Pig is a powerful, yet concise scripting language to manipulate huge amounts of data with expressive commands on a Hadoop cluster. Common tasks such as joining data by common fields or grouping rows together require boilerplate code when implemented with native MapReduce.
Even though Pig is powerful, the built-in functions and mechanisms have limitations, and anyone implementing something non-trivial will find them. To overcome this limitations Pig provides a plugin mechanism with which users can supply User Defined Functions (UDFs).
It is pretty well-known that these UDFs can be implemented in Java and included from jar files, but it is possible to implement these as scripts using JavaScript and Python as well.
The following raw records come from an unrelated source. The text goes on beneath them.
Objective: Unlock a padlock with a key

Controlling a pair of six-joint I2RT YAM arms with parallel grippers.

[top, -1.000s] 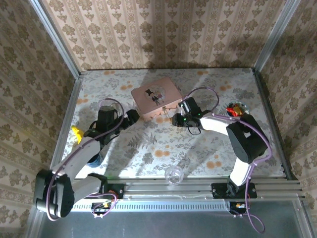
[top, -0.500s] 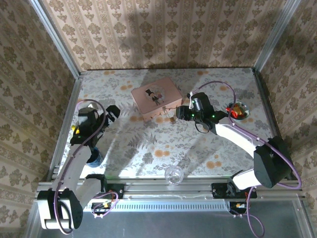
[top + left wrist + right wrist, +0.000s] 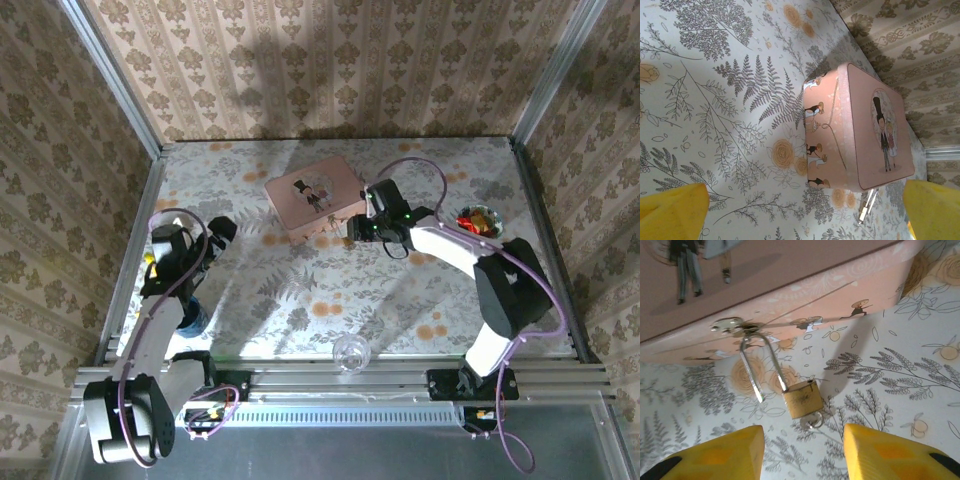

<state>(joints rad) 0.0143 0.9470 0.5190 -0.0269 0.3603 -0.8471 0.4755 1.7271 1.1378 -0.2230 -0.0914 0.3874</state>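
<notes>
One padlock (image 3: 802, 399), shackle sprung, hooked on pink box (image 3: 790, 270) — right pincer (image 3: 801, 445) agape.

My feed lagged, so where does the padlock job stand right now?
Done: the padlock looks unlocked, one leg of its shackle free of the brass body. In hand: nothing; the right gripper and left gripper are open. Left: what looks like the key sits in the lock, and the shackle hangs through the hasp of the pink box.
</notes>
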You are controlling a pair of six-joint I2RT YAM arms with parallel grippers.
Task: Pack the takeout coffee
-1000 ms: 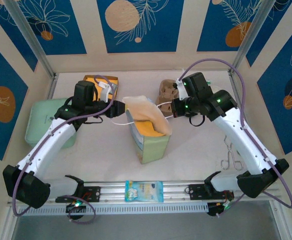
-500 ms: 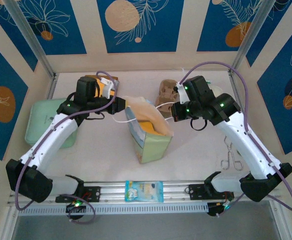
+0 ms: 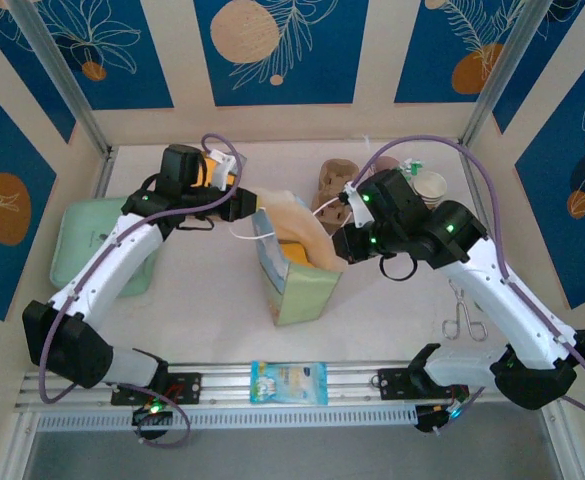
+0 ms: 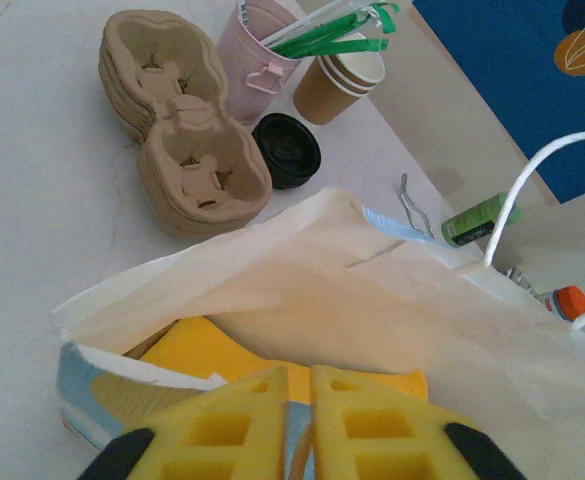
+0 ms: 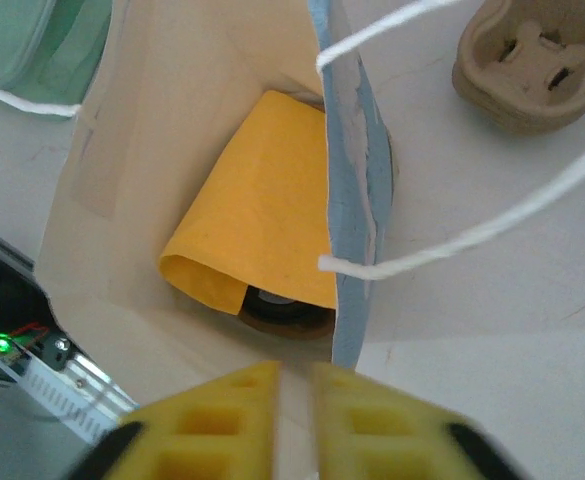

During my last project I ran into some dead ends on what was achievable with 'plain' Pig, so I implemented UDFs to bridge the gaps. I think it is better to introduce such a feature with a real world example than a contrived 'Hello, World!' example.
My task was to create a datastructure with the following description (which, by the way, is the perfect format to PUT data into HBase):
pig
mapped: {group: chararray,mappedTuple: map[]}
However, the data I had from previous steps was of the form:
pig
topped: {group: chararray,result: {(x: chararray,y: double,z: chararray)}}
The data in the inner bag is sorted. I wanted to have the tuples in result
in a map with their position as key (with a prefix) and the values in the tuple
joined with a tab as separator, except the first entry (x
).
The python engine provided by Hadoop is not the 'usual' native python, but the Java implementation Jython. We have to keep this in mind, especially when we are used to Python 3 (Jython is 'still' in version 2.5.3).
My first implementation is this:
python
@outputSchema("mappedTuple:map[]")
def rankToMapAndConcatExceptFirst(prefix, b):
o = {}
for i in enumerate(b):
o[prefix + str(i[0])] = '\t'.join(map(unicode, i[1][1:]))
return o
Let's take a look at this step by step. The first line gives a hint to Pig what this function returns. This is important as it determines how subsequent commands can be applied. An overview over the syntax for different datatypes can be found on the documentation for Mortardocs on Writing Python UDFs.
The name of the function is long, but it describes well what is happening here. I think it is perfectly okay to write such short scripts that are specifically tailored to a use case even though they are not reusable. If I ever had to do something similar again I'd just reimplement it, probably in less time than refactoring the lazy approach.
By iterating over enumerate(b)
we are getting a tuple of the index and the
value in each iteration. We join the entries of the tuple of the current item (i[1]
)
starting from the second component (...[1:]
) with a tab separator, after converting
each one of them to a string.
The results are then assigned to the prefix concatenated with the current index.
Please note that I'm not mapping with str
here which was my first try. However,
in the Big Data world nothing is as it seems at first glance, and I was most certainly
getting unicode characters in the tuple (which Pig handles perfectly). By
using unicode
the problems disappear.
Back in Pig we want to use this brand new UDF. To do this we first have
to REGISTER
the file with the following command:
pig
REGISTER 'enumerate.py' USING jython AS e;
We can then later invoke it with
pig
mapped = FOREACH topped
GENERATE group, e.rankToMapAndConcatExceptFirst('prefix-', result);
and get the desired result.
If you are submitting the Pig script via Oozie you have to take care
that the UDF is delivered with it. This can be achieved with
a file
tag such as:
xml
<pig>
...
<file>scripts/enumerate.py</file>
</pig>
Note that you can keep the UDF files in a separate directory, but Oozie will always deliver them to the current directory of your Pig job, so just require them as if they were always directly next to the Pig script.